Most recent meeting at the Aviva Stadium:

Ireland 28-6 Scotland

23 players return from that fixture – 11 for the home side and 12 for the visitors. Until this weekend Italy had been the only opponents Scotland had faced who had a higher turnover of players. Ireland’s bad luck with injuries and a process of rebuilding after the World Cup may have restricted Joe Schmidt’s options – but some talented youngsters have shown there is more than likely still a bright future for this Irish side.

Significant stats from that game

Ireland 3 Scotland 0
Scottish tries have been a rarity in this fixture. In fact they’ve only managed to cross the whitewash 4 times in the last decade of championship matches against their Celtic cousins. This is the worst scoring record the Scots have against any of their 6 Nations opponents. It’s an area that is improving though with only 2 tryless matches in the last 25 since Vern Cotter took over.

Defenders beaten:
Ireland 18 Scotland 15
An illustration that not all missed tackles are created equal. Whereas when Ireland broke through they created (and took) scoring opportunities, Scotland couldn’t take advantage when they found any chink in the Irish armour. The dark blues efficiency in taking their chances last week (picking up points on all 6 visits to the French 22) suggests they may now be better able to capitalise when the defensive line is broken.

Metres run:
Rob Kearney 75m Stuart Hogg 75m
The 2 full backs made the most ground for their teams. Stuart Hogg was responsible for a huge proportion of his side’s offensive output (3 clean breaks, 6 defenders beaten and 4 offloads).
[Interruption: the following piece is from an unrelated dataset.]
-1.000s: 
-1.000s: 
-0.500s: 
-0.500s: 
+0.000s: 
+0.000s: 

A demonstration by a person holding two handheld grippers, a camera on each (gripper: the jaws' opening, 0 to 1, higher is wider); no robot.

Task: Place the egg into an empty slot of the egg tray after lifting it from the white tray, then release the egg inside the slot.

The opposing coaches will have noted how key Hogg and Simon Zebo were to their teams’ attacking play in the last round of 6 Nations games and will be keen to minimise opportunities for the 2 number 15s to get the ball in their hands.

Referee: Pascal Gauzere (FFR)
Assistant Referees: Craig Joubert (SARU), Alexandre Ruiz (FFR)
TMO: Shaun Veldsman (SARU)

This will only be the 3rd time M. Gauzere has refereed Scotland – a win in the US of A and last season’s 6 Nations thrashing at the hands of Saturday’s opponents, Ireland. At scrum time both teams need to expect a high percentage of resets, a low percentage of scrums successfully completed – and a lot of penalties or free kicks. As Glasgow have discovered already this season he will tend to reward the side who look to have the upper hand early on. If one side can dominate the first couple of scrums it could be a long afternoon for their opponents.